Эллиот останавливается на покатой скале. Его очки сидят на его голове как корона. Руки на бёдрах, плечи отведены назад, подбородок высоко поднят. Он выглядит, как король чего-то значимого.

— Каков план?

— Стихотворение намеренно сбивает с пути, — говорю я, разворачивая карту на вершине скалы. Я пристально смотрю на карту, прокручивая стихотворение в голове.

Эллиот нахмуривает брови, когда видит мой пристальный взгляд.

— Скажи, что у тебя есть для нас блестящая теория, Рубс.

В этот момент моя голова полна тёплого воздуха, и есть такое чувство, будто пенящееся шампанское пузырится в моего груди. Как я протянула так долго, не слыша, что моё прозвище произнесли вслух?

Это связано не только с Сейди и тем, как она раньше меня называла.
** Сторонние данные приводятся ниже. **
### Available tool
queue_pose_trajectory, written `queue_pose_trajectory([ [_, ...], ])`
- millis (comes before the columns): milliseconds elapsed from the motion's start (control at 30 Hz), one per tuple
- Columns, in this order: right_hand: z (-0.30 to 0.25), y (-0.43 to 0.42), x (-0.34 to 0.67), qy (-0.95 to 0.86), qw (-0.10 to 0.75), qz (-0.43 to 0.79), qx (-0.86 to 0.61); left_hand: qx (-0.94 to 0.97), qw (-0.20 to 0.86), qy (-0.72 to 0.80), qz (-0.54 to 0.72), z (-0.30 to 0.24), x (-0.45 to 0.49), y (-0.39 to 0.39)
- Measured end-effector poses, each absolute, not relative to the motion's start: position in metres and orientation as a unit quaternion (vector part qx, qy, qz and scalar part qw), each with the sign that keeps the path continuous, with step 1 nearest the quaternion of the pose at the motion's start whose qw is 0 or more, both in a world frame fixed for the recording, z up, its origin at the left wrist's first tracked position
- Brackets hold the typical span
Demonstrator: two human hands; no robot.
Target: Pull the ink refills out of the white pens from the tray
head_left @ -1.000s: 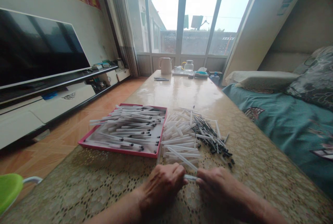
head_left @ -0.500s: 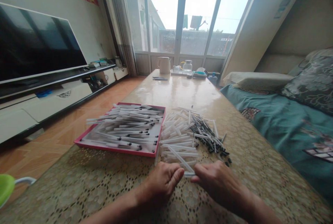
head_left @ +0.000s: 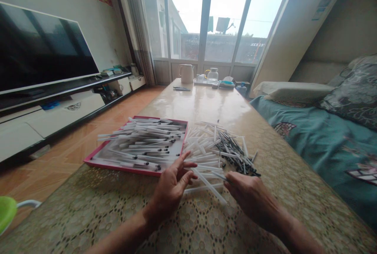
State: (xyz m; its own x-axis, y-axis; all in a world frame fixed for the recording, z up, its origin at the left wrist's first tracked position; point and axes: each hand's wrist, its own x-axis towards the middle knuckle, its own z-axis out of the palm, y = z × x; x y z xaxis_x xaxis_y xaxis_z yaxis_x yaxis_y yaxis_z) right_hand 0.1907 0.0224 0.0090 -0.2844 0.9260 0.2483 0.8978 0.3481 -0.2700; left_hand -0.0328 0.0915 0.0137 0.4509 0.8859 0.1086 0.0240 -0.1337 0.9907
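My left hand (head_left: pixel 174 183) is open, its fingers spread over the near left side of a pile of white pen barrels (head_left: pixel 203 155), by the corner of a pink-rimmed tray (head_left: pixel 123 169). Many white pens with black tips lie in that tray. Closed in a pinch, my right hand (head_left: pixel 249 193) holds a thin grey pen refill (head_left: pixel 218 175) that points left over the barrels. Behind this hand is a heap of dark refills with black ends (head_left: pixel 235 150). Two loose barrels (head_left: pixel 210 187) lie crossed between my hands.
The long patterned table (head_left: pixel 203 230) reaches toward the window. At its far end stand a beige jug (head_left: pixel 186 74), a glass pitcher (head_left: pixel 212 75) and a tissue pack (head_left: pixel 226 83). A teal-covered sofa (head_left: pixel 312 140) runs along the right; a green stool (head_left: pixel 7 211) is at left.
My hands have come apart from the white piece they held together. The left hand has opened and moved up and left; the right has shifted slightly right and now holds a refill.
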Motion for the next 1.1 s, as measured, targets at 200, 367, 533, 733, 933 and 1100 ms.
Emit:
queue_pose_trajectory([
  [200,0.003,0.018,0.182,-0.81,0.162,0.048,-0.562,0.669,0.576,0.334,0.33,-0.003,-0.031,0.08],
  [367,0.0,0.016,0.17,-0.824,0.153,0.041,-0.544,0.614,0.677,0.289,0.286,-0.009,-0.02,0.069],
  [533,0.008,0.015,0.179,-0.772,0.249,0.136,-0.568,0.542,0.709,0.308,0.331,-0.006,-0.023,0.076],
  [733,0.013,0.018,0.199,-0.684,0.324,0.288,-0.586,0.506,0.702,0.321,0.385,-0.005,-0.031,0.086],
  [933,0.005,0.021,0.201,-0.705,0.324,0.273,-0.569,0.502,0.701,0.334,0.381,-0.007,-0.03,0.086],
  [1100,0.006,0.022,0.199,-0.669,0.355,0.32,-0.57,0.492,0.701,0.349,0.381,-0.008,-0.031,0.086],
])
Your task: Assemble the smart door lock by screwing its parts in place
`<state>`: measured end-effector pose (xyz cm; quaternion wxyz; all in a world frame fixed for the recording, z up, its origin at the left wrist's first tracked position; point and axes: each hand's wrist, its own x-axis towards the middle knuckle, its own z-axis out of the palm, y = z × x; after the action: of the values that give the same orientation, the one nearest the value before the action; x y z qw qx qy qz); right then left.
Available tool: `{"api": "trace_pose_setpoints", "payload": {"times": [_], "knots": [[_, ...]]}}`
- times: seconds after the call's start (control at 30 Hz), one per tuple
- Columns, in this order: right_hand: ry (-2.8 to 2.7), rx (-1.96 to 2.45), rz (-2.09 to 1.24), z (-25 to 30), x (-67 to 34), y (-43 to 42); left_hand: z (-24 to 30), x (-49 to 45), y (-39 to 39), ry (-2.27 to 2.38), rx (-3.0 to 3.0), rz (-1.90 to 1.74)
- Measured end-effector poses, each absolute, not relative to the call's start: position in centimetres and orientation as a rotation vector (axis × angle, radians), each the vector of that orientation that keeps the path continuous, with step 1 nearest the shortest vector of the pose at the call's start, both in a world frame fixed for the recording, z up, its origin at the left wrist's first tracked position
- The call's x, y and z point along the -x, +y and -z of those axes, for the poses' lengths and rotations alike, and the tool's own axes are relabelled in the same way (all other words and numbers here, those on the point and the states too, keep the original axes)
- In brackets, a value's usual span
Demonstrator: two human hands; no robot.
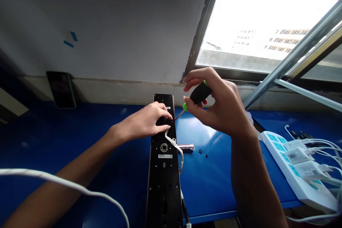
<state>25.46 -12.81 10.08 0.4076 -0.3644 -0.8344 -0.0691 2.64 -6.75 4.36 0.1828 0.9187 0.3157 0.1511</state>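
Observation:
A long black door lock panel, with a round metal spindle socket, screw holes and white labels, lies lengthwise on the blue table. Over its upper part, my left hand holds it, thumb and forefinger curved close to the screwdriver tip. My right hand grips a screwdriver by its black and green handle. Its slanted shaft reaches down to the panel's right edge; whether a screw sits under the tip is too small to see. A white-wrapped cable runs from the panel over its right side.
Right of the panel lie a shiny cylinder and several small black screws. A white power strip with chargers and cables stands farther right. A phone leans on the wall. One white cable crosses the lower left above the blue table.

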Motion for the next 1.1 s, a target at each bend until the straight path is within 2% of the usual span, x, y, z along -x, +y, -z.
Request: {"api": "trace_pose_setpoints", "payload": {"times": [1.1], "knots": [[-2.100, 0.863, 0.176, -10.9, -26.2, -13.7, -2.9, -4.1, -7.3, 0.895, -2.671, -0.534]]}}
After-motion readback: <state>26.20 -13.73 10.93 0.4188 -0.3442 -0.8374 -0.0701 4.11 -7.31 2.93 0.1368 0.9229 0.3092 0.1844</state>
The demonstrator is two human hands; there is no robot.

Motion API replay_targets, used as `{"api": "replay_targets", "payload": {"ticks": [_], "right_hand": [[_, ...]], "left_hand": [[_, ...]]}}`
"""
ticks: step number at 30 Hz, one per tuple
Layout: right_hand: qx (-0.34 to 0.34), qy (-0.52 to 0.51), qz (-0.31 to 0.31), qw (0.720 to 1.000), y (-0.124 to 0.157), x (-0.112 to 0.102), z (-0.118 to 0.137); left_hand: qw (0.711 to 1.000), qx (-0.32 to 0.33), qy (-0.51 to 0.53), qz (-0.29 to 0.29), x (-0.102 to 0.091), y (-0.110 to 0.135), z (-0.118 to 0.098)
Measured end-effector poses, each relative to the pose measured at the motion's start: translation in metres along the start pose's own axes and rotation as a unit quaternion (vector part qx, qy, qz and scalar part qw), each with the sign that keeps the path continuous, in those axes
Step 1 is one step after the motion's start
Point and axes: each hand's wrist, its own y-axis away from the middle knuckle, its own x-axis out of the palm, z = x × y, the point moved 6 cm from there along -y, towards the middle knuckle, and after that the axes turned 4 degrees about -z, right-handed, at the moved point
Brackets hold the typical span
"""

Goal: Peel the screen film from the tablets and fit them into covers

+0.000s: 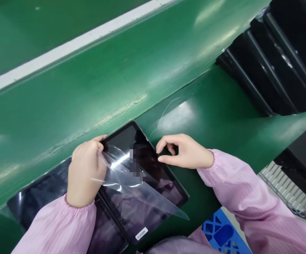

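A dark tablet (153, 165) with a glossy screen lies at an angle on the green bench, a small white label near its lower corner. My left hand (88, 169) is closed on a clear protective film (131, 183) at the tablet's left edge. The film is creased and partly lifted, trailing across the screen to a pointed free corner. My right hand (187, 151) is beside the tablet's right edge, thumb and forefinger apart, with nothing visible between them. Under my left arm, more dark tablets (49, 190) lie partly hidden.
Several black trays (269, 63) stand stacked at the upper right. The green bench (195, 106) meets a raised green surface with a pale strip (76, 46) behind it. A blue plastic crate (222, 233) and a metal rack (282, 187) are below the bench edge.
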Motion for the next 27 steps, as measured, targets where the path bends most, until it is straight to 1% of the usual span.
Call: {"api": "replay_targets", "payload": {"ticks": [2, 4, 5, 6, 7, 11, 13, 16, 18, 20, 22, 25, 27], "right_hand": [[0.024, 0.015, -0.066, 0.997, 0.000, 0.003, -0.002], [0.033, 0.019, -0.137, 0.990, -0.001, 0.003, -0.003], [0.033, 0.015, -0.158, 0.987, -0.002, 0.003, -0.003], [0.030, 0.006, -0.162, 0.986, -0.003, 0.003, -0.003], [0.028, -0.006, -0.150, 0.988, -0.004, 0.003, -0.003], [0.029, -0.049, -0.069, 0.996, -0.006, 0.000, -0.004], [0.025, -0.052, -0.048, 0.997, -0.005, -0.003, -0.004], [0.018, -0.048, -0.028, 0.998, -0.004, 0.000, -0.003], [0.024, -0.035, -0.038, 0.998, -0.005, 0.001, -0.005], [0.037, -0.022, -0.070, 0.997, -0.008, 0.000, -0.007], [0.053, -0.028, -0.088, 0.994, -0.012, -0.001, -0.010], [0.064, -0.063, -0.080, 0.993, -0.018, 0.000, -0.013], [0.061, -0.075, -0.089, 0.991, -0.020, 0.000, -0.012]], "left_hand": [[1.000, 0.008, -0.001, 0.004, 0.001, -0.001, -0.001], [1.000, 0.013, 0.000, 0.004, 0.000, -0.002, -0.002], [1.000, 0.014, 0.002, 0.004, 0.000, -0.002, -0.002], [1.000, 0.013, 0.004, 0.005, 0.001, -0.002, -0.002], [1.000, 0.011, 0.007, 0.006, 0.001, -0.002, -0.002], [0.999, 0.008, 0.031, 0.001, 0.002, 0.000, 0.001], [0.999, 0.011, 0.042, -0.009, 0.002, 0.001, 0.003], [0.999, 0.016, 0.043, -0.016, 0.001, 0.001, 0.001], [1.000, 0.001, 0.024, -0.014, 0.001, 0.000, -0.001], [0.999, -0.031, 0.002, -0.016, -0.001, 0.001, 0.000], [0.999, -0.050, -0.005, -0.020, -0.002, 0.002, -0.001], [0.999, -0.026, 0.008, -0.025, 0.000, 0.002, -0.004], [0.999, -0.007, 0.015, -0.029, 0.003, 0.001, -0.005]]}}
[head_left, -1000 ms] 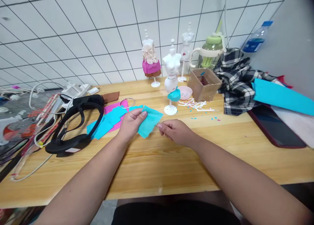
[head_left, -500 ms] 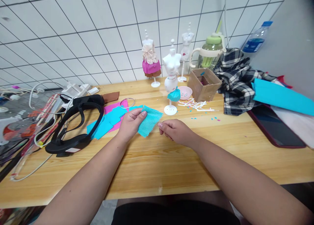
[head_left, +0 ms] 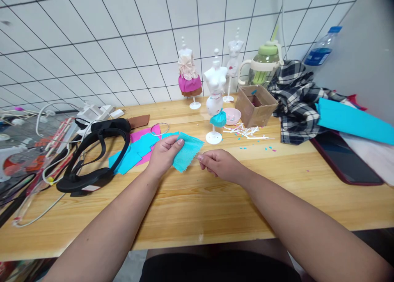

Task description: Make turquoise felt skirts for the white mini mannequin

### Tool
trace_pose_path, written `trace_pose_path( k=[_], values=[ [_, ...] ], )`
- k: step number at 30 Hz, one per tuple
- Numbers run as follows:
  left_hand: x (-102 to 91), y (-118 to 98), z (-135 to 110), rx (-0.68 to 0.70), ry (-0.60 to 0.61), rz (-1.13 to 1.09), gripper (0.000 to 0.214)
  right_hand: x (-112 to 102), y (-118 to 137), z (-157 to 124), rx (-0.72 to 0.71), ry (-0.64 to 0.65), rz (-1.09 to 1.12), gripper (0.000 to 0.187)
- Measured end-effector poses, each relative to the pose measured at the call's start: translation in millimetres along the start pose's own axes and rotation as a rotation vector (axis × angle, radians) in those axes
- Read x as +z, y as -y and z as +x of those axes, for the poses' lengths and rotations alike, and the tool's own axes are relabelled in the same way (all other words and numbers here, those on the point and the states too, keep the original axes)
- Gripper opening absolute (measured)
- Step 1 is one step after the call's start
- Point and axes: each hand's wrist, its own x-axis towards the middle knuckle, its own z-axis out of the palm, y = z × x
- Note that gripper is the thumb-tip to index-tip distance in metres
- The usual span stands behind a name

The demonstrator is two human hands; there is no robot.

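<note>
My left hand pinches a small teal fabric piece between thumb and fingers, holding it just above the wooden table. My right hand is closed in a pinch at the fabric's right edge; what its fingertips hold is too small to make out. Behind the hands stands a white mini mannequin with a teal skirt. More teal and pink fabric pieces lie to the left of my left hand.
A black headset and cables lie at the left. Two more mannequins, a pink dish, a cardboard box, paper scraps, a green jug, plaid cloth and teal sheets fill the back and right.
Almost nothing differs; my right hand has shifted very slightly against the fabric's edge, and the left hand keeps its grip.
</note>
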Motion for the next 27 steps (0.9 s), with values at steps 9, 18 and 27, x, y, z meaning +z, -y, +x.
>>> trace_pose_path(
  k=[9,18,27],
  values=[
    [-1.4,0.6,1.3,-0.004,-0.035,-0.002,0.035,-0.7,-2.4,0.3,-0.004,-0.002,-0.023,0.042],
    [-2.1,0.7,1.9,-0.033,-0.033,-0.036,0.039,1.1,-5.5,2.5,0.007,-0.1,0.061,0.048],
    [-3.1,5.6,5.1,-0.084,-0.041,-0.089,0.041,-3.6,-8.7,6.1,0.02,-0.264,-0.005,0.044]
  ],
)
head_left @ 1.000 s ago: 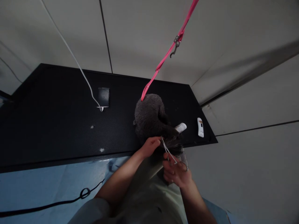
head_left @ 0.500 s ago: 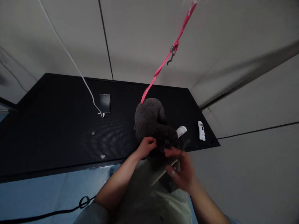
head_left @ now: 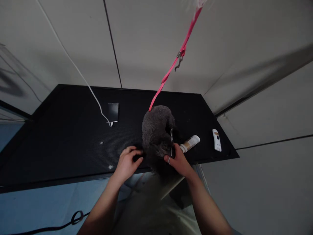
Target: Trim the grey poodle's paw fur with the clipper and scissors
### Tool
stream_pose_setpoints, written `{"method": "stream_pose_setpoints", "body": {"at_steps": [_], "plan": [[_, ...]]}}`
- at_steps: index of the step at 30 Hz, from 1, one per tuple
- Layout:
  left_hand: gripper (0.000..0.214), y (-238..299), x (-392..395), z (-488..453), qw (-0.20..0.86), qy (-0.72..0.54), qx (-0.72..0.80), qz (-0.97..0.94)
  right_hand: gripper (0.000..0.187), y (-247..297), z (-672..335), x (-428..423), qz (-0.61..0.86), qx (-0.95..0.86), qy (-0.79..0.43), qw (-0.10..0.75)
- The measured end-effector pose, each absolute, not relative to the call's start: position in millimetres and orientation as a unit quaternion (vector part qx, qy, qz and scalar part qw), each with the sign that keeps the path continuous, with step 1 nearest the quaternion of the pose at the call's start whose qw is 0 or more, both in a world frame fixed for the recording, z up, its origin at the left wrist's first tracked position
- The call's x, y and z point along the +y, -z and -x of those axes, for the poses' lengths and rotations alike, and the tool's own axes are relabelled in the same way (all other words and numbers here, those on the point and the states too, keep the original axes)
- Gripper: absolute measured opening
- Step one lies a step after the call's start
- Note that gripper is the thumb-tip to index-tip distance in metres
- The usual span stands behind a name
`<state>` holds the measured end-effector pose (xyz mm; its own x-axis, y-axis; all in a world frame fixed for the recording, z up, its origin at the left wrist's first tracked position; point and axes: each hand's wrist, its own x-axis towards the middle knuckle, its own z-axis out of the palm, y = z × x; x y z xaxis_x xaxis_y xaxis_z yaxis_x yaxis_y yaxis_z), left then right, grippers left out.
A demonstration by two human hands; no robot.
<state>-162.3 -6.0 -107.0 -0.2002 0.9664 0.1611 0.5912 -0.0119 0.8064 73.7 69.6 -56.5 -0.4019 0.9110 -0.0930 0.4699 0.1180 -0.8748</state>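
Note:
A small dog with grey curly fur (head_left: 155, 122) lies curled at the near edge of the black table. My right hand (head_left: 179, 161) is closed around the side of its head, thumb toward the face. A thin silvery strip (head_left: 171, 140) stands up beside the head at my fingers; its kind I cannot make out. A band shows on my right thumb. To the left of the dog, my left hand (head_left: 128, 162) hovers low over the table with fingers curved apart and nothing in them. A pink leash (head_left: 163, 83) runs from the dog's back up out of view.
On the black table (head_left: 73, 130), a phone (head_left: 113, 112) is plugged into a white cable (head_left: 73, 63). A white bottle (head_left: 192, 143) lies just right of the dog. Farther right is a white handheld device (head_left: 216, 140). Small fur tufts (head_left: 110, 167) lie at left. Pale walls stand behind.
My left hand has left the dog's head and moved left, its fingers opening. My right hand has moved up and closed on the side of the head. More of the bottle shows. The view has shifted slightly.

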Motion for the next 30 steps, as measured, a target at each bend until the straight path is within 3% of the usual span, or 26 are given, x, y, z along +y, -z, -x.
{"method": "stream_pose_setpoints", "body": {"at_steps": [2,5,12,17,24,30], "plan": [[0.027,85,-12,160,0.146,-0.426,0.679,-0.58,0.042,57,-68,64,0.503,-0.689,-0.458,0.252],[0.021,63,-10,129,0.125,-0.485,0.589,-0.634,0.043,60,-59,57,0.519,-0.666,-0.459,0.277],[0.032,109,8,74,0.041,-0.48,0.631,-0.608,0.036,83,-57,49,0.559,-0.566,-0.487,0.36],[0.039,120,-1,73,0.091,-0.508,0.669,-0.536,0.038,94,-52,43,0.555,-0.536,-0.518,0.37],[0.024,109,4,90,0.136,-0.535,0.606,-0.573,0.047,100,-68,34,0.503,-0.495,-0.632,0.321],[0.028,97,15,101,0.163,-0.509,0.538,-0.651,0.049,81,-128,34,0.585,-0.492,-0.527,0.371]]}}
Это связано с тем, каково это слышать его срывающимся с языка Эллиота, подобно «А», «И» или «Но». Подобно миллиону других слов, которые он произносит каждый день. Подобно слову «друг».

Мои щёки покрываются румянцем, и я наклоняю голову.

— Может быть, не блестящая, но идея, — я делаю глубокий вдох и затем говорю: — Однажды, когда мы лазали по скалам, я думаю, мы должны были спуститься по холмам, чтобы подняться и выйти из долины, что привело бы нас к Звёздным Камням.

Эллиот наклоняется над картой, его руки широко разложены на скале. Я кладу палец на лес в восточной части острова.

— В стихотворении говорилось: «Отправляйся на юг, и твоя миссия завершится», а там мы пошли на север. Но даже если Звёздные Камни на юге, возможно, они не слишком далеко.

— Итак, нам надо идти на юго-запад через долину, чтобы вернуться к маршруту, — улыбка ползёт по его лицу. — Вот так.

Громкий и пронзительный крик проносится по лесу, и я чуть ли не подпрыгиваю на фут. Анна поднимает подбородок к небу.

— Птицы, — говорит она. — Мы видели птиц, кроликов, белок, выдр и оленей. Мы слышали ту сову и тех отвратительно кричащих куниц-рыболовов.

— Хорошо, рейнджер Анна.

— Не насмехайся надо мной, Чарльз Ким. Я просто указываю на всех животных, которых мы видели и слышали, — она поворачивается к Эллиоту. — Итак, где все волки?